• **DIRECTIONS**:
The answer must be the full listing, retyped exactly.

(RECORDED DATA begins)

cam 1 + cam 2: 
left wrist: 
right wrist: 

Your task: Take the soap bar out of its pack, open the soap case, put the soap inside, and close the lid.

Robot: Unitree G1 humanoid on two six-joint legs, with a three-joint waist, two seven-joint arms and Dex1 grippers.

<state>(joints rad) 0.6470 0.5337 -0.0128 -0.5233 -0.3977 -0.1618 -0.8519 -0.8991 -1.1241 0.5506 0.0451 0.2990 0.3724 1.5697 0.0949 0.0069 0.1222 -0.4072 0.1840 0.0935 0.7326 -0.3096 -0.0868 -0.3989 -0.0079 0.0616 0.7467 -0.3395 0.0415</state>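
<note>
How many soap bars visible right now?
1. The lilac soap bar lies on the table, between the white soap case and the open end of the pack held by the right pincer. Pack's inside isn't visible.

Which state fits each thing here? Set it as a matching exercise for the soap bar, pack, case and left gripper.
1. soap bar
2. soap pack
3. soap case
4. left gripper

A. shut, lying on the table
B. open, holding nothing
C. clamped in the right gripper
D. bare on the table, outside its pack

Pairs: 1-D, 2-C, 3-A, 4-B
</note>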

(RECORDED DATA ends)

• **PROBLEM SOLUTION**:
cam 1 + cam 2: 
left wrist: 
right wrist: 

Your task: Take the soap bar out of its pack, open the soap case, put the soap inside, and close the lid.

Robot: Unitree G1 humanoid on two six-joint legs, with a three-joint waist, two seven-joint arms and Dex1 grippers.

<state>(joints rad) 0.6470 0.5337 -0.0128 -0.5233 -0.3977 -0.1618 -0.8519 -0.8991 -1.1241 0.5506 0.0451 0.2990 0.3724 1.5697 0.0949 0.0069 0.1222 -0.4072 0.1840 0.0935 0.7326 -0.3096 -0.0868 -0.3989 -0.0079 0.0616 0.7467 -0.3395 0.0415</state>
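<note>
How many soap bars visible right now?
1. The lilac soap bar lies on the table, between the white soap case and the open end of the pack held by the right pincer. Pack's inside isn't visible.

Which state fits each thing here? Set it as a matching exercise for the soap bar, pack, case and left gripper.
1. soap bar
2. soap pack
3. soap case
4. left gripper

A. shut, lying on the table
B. open, holding nothing
C. clamped in the right gripper
D. bare on the table, outside its pack

Pairs: 1-D, 2-C, 3-A, 4-B
</note>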

That completes the answer.